Calló y se acercó. En el interior del armario había una capa negra impermeable y unas botas.
—Y eso no es todo —apuntó Ziegler, tendiéndole una caja de zapatos.
Servaz la abrió y la mantuvo bajo la débil luz de la bombilla. Enseguida reconoció el anillo, con la marca «C-G». Lo acompañaba una foto amarillenta y acartonada, antigua. En ella se veían cuatro hombres uno al lado del otro, cubiertos con la misma capa que se encontraba suspendida de un colgador en el armario metálico, la misma capa negra con capucha encontrada encima del cadáver de Grimm, la misma que estaba colgada en la cabaña del borde del río… Pese a que los cuatro hombres tenían todos una parte de la cara oculta en la sombra de las capuchas, Servaz creyó reconocer la barbilla fofa de Grimm y la mandíbula cuadrada de Chaperon. El sol brillaba sobre las cuatro negras formas, lo cual volvía aún más siniestras e incongruentes las capas.

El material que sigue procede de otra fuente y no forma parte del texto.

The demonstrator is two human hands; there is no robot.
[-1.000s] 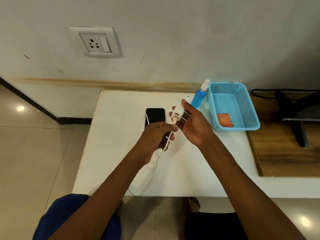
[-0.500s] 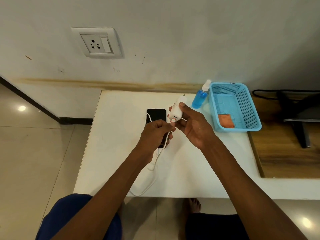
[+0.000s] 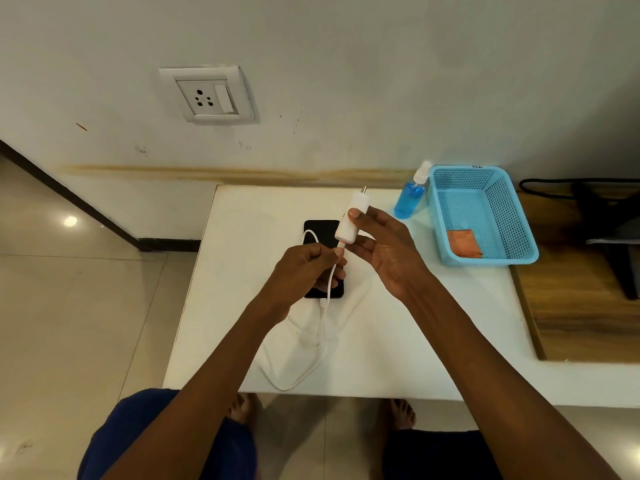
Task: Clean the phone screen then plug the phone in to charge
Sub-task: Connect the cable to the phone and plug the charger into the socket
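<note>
Above the black phone (image 3: 322, 233) on the white table (image 3: 242, 289), the right hand (image 3: 388, 254) grips the white charger plug (image 3: 351, 220), the left hand (image 3: 304, 268) pinches its cable (image 3: 322, 327), and a blue spray bottle (image 3: 410, 199) stands beside the blue basket (image 3: 519, 216).

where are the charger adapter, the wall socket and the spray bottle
charger adapter (image 3: 350, 220), head view, middle of its white body
wall socket (image 3: 207, 95), head view, plate face by the pin holes
spray bottle (image 3: 410, 199), head view, blue liquid-filled body

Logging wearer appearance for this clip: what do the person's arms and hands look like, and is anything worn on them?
Both arms are bare to the frame's edge: no sleeves, gloves, watch, rings or bands visible on the left hand or right hand. Nails are short.
</note>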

Se percibía un paisaje de verano, una naturaleza bucólica en derredor… hasta se podían casi oír cantar los pájaros. El mal estaba, no obstante, presente allí, diagnosticó Servaz, casi palpable en aquel paisaje poblado de árboles e inundado de sol, materializado en aquellas cuatro siluetas. «El mal existe —se dijo—, y esos cuatro hombres eran una de sus innumerables encarnaciones».